Теперь люди говорят, что в колхозе будет лучше. Говорит об этом и Зося, дочка, которая замужем в соседней деревне, где уже третий год колхоз. Согласилась тетка на все, пошла вместе с добрыми людьми, а все-таки полоски ей жалко, жалко даже межи…
Нам было смешно, когда в клубе на собрании мой зять Михась сказал о реке, за которой он живет. Потому что не река отделяла хлопца от колхоза, а свой хуторок за рекой, куда он весной сорокового года перенес отцовскую хату, получив надел земли. За эту свою, свободную землю он с первых дней войны пошел в партизаны, а затем на фронт. Земельку эту — свою — ему нетрудно пахать и с протезом.
Как только мы освободили и приспособили под конюшню два обобществленных гумна, Ячный заявил, что первым хочет сдать свою лошадь в колхоз.
И вот мы пришли к старику во двор.
Из открытых дверей хлева, услышав нас, с писком рассыпались воробьи.
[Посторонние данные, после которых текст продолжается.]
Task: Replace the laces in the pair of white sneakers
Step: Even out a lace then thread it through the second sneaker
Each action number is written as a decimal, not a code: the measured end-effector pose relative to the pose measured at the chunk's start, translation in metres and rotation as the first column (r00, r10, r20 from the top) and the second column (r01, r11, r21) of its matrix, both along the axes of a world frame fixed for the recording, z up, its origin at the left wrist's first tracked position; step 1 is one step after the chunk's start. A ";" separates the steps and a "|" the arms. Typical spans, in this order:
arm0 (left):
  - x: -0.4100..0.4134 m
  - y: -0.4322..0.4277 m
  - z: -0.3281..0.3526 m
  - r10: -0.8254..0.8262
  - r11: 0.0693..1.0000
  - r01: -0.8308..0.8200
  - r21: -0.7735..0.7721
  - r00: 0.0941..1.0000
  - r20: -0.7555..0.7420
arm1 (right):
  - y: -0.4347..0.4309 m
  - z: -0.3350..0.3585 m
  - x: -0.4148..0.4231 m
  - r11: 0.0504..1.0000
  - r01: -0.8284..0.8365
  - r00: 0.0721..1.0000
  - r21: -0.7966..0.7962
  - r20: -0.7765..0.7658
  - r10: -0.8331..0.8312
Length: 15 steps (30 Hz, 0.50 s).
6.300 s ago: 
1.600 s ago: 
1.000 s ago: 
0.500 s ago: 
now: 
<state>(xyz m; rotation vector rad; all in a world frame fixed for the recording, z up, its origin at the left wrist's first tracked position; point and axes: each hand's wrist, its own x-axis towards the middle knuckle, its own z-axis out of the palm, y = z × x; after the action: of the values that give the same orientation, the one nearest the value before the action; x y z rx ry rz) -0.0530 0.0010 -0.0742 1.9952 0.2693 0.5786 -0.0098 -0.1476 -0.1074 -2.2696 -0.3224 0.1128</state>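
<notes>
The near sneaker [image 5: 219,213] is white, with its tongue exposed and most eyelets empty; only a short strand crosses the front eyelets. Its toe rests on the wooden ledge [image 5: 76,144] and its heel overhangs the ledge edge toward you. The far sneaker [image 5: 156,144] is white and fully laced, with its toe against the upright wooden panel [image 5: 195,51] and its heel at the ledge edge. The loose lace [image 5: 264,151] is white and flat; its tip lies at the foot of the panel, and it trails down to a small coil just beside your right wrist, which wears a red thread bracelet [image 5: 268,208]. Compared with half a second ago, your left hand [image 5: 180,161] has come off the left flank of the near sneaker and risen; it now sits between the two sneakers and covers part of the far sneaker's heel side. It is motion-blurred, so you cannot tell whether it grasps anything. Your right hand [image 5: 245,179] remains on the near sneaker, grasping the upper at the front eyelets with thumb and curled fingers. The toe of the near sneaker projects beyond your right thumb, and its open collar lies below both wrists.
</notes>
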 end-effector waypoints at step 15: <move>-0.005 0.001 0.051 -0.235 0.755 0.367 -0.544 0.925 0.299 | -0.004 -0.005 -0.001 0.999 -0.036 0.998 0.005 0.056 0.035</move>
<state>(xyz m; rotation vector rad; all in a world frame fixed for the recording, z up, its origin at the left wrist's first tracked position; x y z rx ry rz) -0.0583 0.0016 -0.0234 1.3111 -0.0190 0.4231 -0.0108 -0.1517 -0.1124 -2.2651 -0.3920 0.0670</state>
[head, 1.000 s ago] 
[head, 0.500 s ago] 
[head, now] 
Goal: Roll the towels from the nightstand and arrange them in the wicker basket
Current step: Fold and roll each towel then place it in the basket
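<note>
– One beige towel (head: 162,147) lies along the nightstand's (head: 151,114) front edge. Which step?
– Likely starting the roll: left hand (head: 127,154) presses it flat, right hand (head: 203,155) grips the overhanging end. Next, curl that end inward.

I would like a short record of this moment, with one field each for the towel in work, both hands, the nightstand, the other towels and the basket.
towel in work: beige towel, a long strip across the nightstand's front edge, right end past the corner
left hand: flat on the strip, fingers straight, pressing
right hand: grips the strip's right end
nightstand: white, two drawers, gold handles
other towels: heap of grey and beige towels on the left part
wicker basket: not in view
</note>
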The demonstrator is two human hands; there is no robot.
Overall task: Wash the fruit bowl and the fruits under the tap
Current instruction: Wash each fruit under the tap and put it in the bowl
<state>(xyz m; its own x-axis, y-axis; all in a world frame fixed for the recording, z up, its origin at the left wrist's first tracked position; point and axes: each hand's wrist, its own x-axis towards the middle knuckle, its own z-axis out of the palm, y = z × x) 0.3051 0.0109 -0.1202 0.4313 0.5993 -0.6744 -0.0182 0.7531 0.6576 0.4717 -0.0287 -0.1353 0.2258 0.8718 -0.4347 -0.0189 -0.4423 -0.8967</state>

Гнедая Ласточка стояла над желобом. Подняла голову и приветственно фыркнула: «Фу-туту!..»
Не нам, конечно, а хозяину. Она подошла к двери, уперлась грудью в жердь загородки.
Старые пальцы Ячного перебирали черные пряди челки. Ласточка покрутила головой и ущипнула зубами рыжий кожух старика, а потом, чтобы показать, что это в шутку, ткнулась в его ладонь испачканными овсяной мукой губами.
В левой руке старик держал уздечку — новую, с красными кистями у наглазников.
— На, возьми, — передал ее Ячный Шарейке.